In January of 1919, an announcement was made that Goshen
County farmers produced a higher average tonnage per acre
than any other point in the North Platte Valley, between
Guernsey, Wyo., and North Platte, Neb.

Holly Sugar in its early days.
Photo Courtesy of Holly Sugar. |
Torrington-area farmers averaged 17.5 tons per acre while
the average of the whole valley was 11.79 tons per acre.
At that time there were three factories in the North
Platte Valley to handle the sugarbeet crop. Lingle, Wyo.,
the only other growing point in the county, was said to have
produced 11.4 tons of beets per acre during 1919.
Expansion of the sugarbeet industry in the valley was
said to be the policy of one established company.
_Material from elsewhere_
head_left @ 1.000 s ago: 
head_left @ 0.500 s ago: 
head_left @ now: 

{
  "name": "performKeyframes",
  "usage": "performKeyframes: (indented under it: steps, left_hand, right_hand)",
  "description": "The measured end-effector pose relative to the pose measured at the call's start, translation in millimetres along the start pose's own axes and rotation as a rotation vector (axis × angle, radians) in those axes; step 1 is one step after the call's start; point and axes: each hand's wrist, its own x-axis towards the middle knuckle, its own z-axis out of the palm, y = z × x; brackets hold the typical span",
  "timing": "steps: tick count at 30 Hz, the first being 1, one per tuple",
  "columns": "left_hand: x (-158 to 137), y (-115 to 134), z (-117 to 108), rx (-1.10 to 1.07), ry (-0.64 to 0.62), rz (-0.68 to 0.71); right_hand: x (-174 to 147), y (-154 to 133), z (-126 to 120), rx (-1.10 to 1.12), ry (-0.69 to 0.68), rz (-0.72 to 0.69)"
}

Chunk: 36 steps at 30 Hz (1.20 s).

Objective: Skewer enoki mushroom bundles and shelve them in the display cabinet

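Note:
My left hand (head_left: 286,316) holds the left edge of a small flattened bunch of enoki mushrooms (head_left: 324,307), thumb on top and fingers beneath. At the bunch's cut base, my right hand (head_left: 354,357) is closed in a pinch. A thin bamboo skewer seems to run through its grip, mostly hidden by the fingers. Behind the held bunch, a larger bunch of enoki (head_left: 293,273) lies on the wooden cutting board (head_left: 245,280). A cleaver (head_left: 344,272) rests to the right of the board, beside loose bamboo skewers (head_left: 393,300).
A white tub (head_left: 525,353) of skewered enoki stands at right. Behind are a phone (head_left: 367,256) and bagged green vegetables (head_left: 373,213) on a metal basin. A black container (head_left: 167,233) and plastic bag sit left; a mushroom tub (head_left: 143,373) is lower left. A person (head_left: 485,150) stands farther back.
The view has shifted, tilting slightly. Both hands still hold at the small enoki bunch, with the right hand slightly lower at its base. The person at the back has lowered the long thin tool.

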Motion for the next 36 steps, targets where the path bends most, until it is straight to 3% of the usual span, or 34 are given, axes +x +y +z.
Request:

The number
of factories would be increased.
By 1920, the question being asked most frequently was,
"What stands between Torrington and a sugar
factory?" Negotiations were quietly going on behind the
scenes of an ever-expanding sugarbeet growth in this area. A
number of Torrington citizens, those whose power it was to
build plants and factories for the manufacture of sugar,
were quietly meeting to discuss the situation.